Dans le cadre de la rubrique « Au Conseil d’Etat » du JCP A – Semaine Juridique – Edition Administration & Collectivités territoriales, j’ai l’honneur de chroniquer – chaque semaine – quelques décisions de la jurisprudence administrative.

Voici un extrait du prochain numéro :

CE, 09 juin 2020, Commune d’Ouveillan (425620)
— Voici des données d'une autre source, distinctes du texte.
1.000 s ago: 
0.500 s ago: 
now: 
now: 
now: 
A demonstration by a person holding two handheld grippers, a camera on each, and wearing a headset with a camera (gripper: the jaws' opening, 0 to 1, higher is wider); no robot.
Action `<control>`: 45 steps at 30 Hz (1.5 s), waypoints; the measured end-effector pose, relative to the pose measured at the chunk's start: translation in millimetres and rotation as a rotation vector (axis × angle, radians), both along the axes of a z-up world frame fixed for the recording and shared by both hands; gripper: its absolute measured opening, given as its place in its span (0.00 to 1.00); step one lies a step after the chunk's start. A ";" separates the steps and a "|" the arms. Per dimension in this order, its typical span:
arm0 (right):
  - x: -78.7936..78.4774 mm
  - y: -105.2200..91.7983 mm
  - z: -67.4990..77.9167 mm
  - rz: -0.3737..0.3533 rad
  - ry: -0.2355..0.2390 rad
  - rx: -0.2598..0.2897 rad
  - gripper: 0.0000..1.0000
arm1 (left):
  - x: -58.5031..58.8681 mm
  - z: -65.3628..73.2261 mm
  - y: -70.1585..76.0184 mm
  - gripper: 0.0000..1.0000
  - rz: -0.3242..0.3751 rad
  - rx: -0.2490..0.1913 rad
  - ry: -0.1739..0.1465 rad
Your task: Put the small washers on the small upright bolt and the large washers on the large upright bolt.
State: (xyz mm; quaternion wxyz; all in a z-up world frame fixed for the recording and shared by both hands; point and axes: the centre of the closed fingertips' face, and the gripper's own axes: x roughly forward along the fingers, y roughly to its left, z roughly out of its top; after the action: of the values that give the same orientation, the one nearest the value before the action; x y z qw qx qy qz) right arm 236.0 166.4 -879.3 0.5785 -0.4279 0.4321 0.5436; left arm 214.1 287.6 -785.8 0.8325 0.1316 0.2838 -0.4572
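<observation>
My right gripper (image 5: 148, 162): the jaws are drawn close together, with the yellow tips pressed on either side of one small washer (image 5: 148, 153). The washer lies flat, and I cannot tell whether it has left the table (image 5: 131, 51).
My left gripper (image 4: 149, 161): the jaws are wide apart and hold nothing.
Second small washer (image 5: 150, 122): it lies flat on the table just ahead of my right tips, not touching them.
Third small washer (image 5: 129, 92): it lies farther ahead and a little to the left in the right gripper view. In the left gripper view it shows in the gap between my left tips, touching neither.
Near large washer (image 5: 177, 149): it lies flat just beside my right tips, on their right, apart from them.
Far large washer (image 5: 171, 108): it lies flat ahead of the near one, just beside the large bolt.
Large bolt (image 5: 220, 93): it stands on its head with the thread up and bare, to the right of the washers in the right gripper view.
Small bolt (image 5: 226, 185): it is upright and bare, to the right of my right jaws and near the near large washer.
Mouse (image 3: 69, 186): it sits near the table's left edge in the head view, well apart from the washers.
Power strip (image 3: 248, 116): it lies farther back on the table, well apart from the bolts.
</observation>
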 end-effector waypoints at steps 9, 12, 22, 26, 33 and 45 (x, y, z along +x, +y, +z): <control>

Quand la distinction de l’emploi et du grade est encore efficiente en matière de licenciement

L’une des spécificités nationales du droit de la fonction publique française est son attachement à la distinction du grade et de l’emploi ; distinction que de nombreux agents publics étrangers ne comprennent et ne revendiquent pas. On sait (et craint par ailleurs) que cette distinction est parfois critiquée en doctrine ainsi que du point de vue politique et d’aucuns rêveraient d’y mettre rapidement un terme et transformer nos fonctions publiques en les rapprochant de modèles européens où un agent est rattaché à un emploi et non à un grade lui donnant vocation à occuper plusieurs desdits emplois. En tout état de cause, ladite distinction est manifestement encore opérante ainsi que nous le rappelle le présent arrêt du Conseil d’État. En l’espèce, un agent territorial de la commune occitane d’Ouveillan (de près de 2500 âmes au dernier recensement), s’est vu signifier en 2015 son licenciement pour inaptitude professionnelle ce qu’il a contesté auprès du TA de Montpellier (qui lui a donné droit et a même enjoint à l’employeur communal de le réintégrer) ce qu’a confirmé la CAA de Marseille. Non convaincue par les juges du fond et clamant haut et fort l’incompétence de l’agent, la commune s’est pourvue en cassation. Toutefois, le CE ne va pas lui donner raison, bien au contraire.